Suramala concluded in her report that Kootoo died of acute liver failure related to “Isoniazid toxicity.”
Isoniazid is a medication commonly used to treat tuberculosis that can damage the liver if not managed carefully, an article in the U.S. National Library of Medicine says.
After Kootoo, 61, was medevaced to Ottawa days before her death, Justin Clarke, Bernice’s husband, said doctors in Ontario told them that testing one drop of Kootoo’s blood would have revealed her liver was so toxic she should have been in a coma.
“That could have saved her life. Just one drop,” Bernice said from her Iqaluit living room Feb. 17, holding Justin’s hand for support.
Instead, health care professionals did not investigate the symptoms that Kootoo complained about, leading to Kootoo’s death by liver failure, the Clarkes said.
In their opinion, that’s because Kootoo was an Inuk woman and that in Nunavut, Inuit don’t receive the same high level of care given to non-Inuit.
“If my mother was Qallunaaq, she would’ve been taken care of right away. They would have asked more questions and had more empathy,” Bernice Clarke said.
Inuit across Nunavut live with painful memories and deep fears of seeing their loved ones die needlessly because of Nunavut’s unacceptable health care system, she added.
And, Bernice said she believes that’s because of racial prejudice.
Although it’s difficult, Bernice said she hopes other Inuit will come forward to share similar stories to hold the Government of Nunavut accountable.

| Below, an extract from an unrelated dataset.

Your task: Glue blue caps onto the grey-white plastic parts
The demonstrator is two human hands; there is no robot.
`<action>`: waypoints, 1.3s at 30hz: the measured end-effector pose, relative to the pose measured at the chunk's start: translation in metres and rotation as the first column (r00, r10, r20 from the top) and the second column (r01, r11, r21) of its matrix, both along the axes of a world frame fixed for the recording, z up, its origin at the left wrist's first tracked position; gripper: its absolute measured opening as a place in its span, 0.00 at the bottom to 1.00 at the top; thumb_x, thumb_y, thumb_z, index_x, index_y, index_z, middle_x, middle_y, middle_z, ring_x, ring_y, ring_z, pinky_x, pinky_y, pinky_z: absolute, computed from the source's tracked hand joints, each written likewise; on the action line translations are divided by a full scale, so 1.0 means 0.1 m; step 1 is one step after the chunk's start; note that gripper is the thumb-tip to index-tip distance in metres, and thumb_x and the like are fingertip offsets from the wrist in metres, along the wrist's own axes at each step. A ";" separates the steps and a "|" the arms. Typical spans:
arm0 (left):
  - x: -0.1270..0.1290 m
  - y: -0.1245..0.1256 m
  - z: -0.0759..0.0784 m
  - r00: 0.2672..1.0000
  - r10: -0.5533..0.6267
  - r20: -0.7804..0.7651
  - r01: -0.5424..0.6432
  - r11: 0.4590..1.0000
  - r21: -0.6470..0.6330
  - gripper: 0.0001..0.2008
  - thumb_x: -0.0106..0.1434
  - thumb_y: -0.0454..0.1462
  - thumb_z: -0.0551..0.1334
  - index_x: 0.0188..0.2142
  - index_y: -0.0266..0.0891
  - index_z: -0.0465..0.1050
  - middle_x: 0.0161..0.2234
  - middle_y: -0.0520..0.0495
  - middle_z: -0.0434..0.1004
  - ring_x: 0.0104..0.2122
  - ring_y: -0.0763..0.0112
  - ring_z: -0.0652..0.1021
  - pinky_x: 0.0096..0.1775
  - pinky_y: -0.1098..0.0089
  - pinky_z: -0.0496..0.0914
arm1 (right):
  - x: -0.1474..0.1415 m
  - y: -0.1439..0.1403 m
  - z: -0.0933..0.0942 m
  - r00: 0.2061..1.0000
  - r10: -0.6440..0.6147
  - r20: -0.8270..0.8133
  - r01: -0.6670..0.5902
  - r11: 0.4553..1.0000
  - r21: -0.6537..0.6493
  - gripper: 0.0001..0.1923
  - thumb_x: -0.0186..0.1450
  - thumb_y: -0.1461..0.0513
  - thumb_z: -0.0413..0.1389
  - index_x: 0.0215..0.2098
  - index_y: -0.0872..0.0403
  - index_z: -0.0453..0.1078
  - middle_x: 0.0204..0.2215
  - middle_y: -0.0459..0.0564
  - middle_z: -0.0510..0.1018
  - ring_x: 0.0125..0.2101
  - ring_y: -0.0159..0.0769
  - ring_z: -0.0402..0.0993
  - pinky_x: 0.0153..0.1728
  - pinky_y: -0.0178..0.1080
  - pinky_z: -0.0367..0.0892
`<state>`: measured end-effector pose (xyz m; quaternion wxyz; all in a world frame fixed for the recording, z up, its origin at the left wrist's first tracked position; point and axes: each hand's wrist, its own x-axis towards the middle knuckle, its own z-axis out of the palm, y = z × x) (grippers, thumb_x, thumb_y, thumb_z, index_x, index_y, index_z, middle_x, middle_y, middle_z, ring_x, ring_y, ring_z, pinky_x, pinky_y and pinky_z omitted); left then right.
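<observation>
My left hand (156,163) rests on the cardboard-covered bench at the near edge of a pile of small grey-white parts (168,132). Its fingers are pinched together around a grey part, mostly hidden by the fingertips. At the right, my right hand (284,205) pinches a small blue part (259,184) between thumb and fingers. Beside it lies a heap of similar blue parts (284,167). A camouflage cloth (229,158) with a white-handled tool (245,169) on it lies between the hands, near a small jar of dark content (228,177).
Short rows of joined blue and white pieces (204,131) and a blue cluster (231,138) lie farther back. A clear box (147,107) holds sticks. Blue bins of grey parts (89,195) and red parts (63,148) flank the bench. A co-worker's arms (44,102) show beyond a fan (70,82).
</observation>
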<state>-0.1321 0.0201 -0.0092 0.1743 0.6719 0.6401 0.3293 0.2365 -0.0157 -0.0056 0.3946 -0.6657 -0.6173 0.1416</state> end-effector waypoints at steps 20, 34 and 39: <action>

“You can save somebody by telling your story. How many people can we save? We need to expose the government, the lack of services, the cultural and racist problems. We’ve got to expose this racism and dismantle it,” she said.
When asked for an interview to respond to the coroner’s report, the GN health department said they would only respond to the coroner’s office.
Kootoo was admitted to the Iqaluit hospital on Nov. 14, 2014 after three days of fever and coughing, the coroner said in her report.
Four days earlier, Kootoo had tested positive for active tuberculosis, or TB, in her lungs, a disease she lived with on and off since she first contracted the disease as a 10-year old child in residential school.
Hospital staff placed Kootoo in isolation and began a 14-day treatment, the coroner said.
But after seven days, Kootoo was discharged “due to a shortage of isolation beds” and because a doctor told her “there were other people with active TB who were sicker,” the coroner said.
A team of public health nurses began daily home care visits, but those visits felt rushed and never included a physical examination, said Kootoo’s son-in-law, Justin Clarke.
“They never wrote anything down. The visits only lasted six or seven minutes tops, like time-slots, and all they’d do is ask, ‘how are you feeling today?’” Justin said.
Around Christmas, Kootoo began complaining about fatigue, loss of appetite and sore muscles, but public health nurses failed to document or report these complaints to a doctor, the coroner said.
“I’d never seen her like that, she had no energy and no appetite,” Bernice said.
When Kootoo contacted the hospital about her symptoms, she was told she had to wait until the on-duty TB doctor returned from her holiday at the end of December, the coroner said.
For there to be no on-duty TB doctor in Nunavut, where rates of TB are 400 times higher among Inuit compared with other Canadians, is unacceptable, Justin said.
Then, on Dec. 29, 2014, Kootoo was admitted to the Iqaluit hospital with, among other things, stomach pains and the yellowing of her eyes and skin, symptoms usually associated with liver problems.
Tests revealed that Kootoo was suffering from “acute liver failure,” the coroner said.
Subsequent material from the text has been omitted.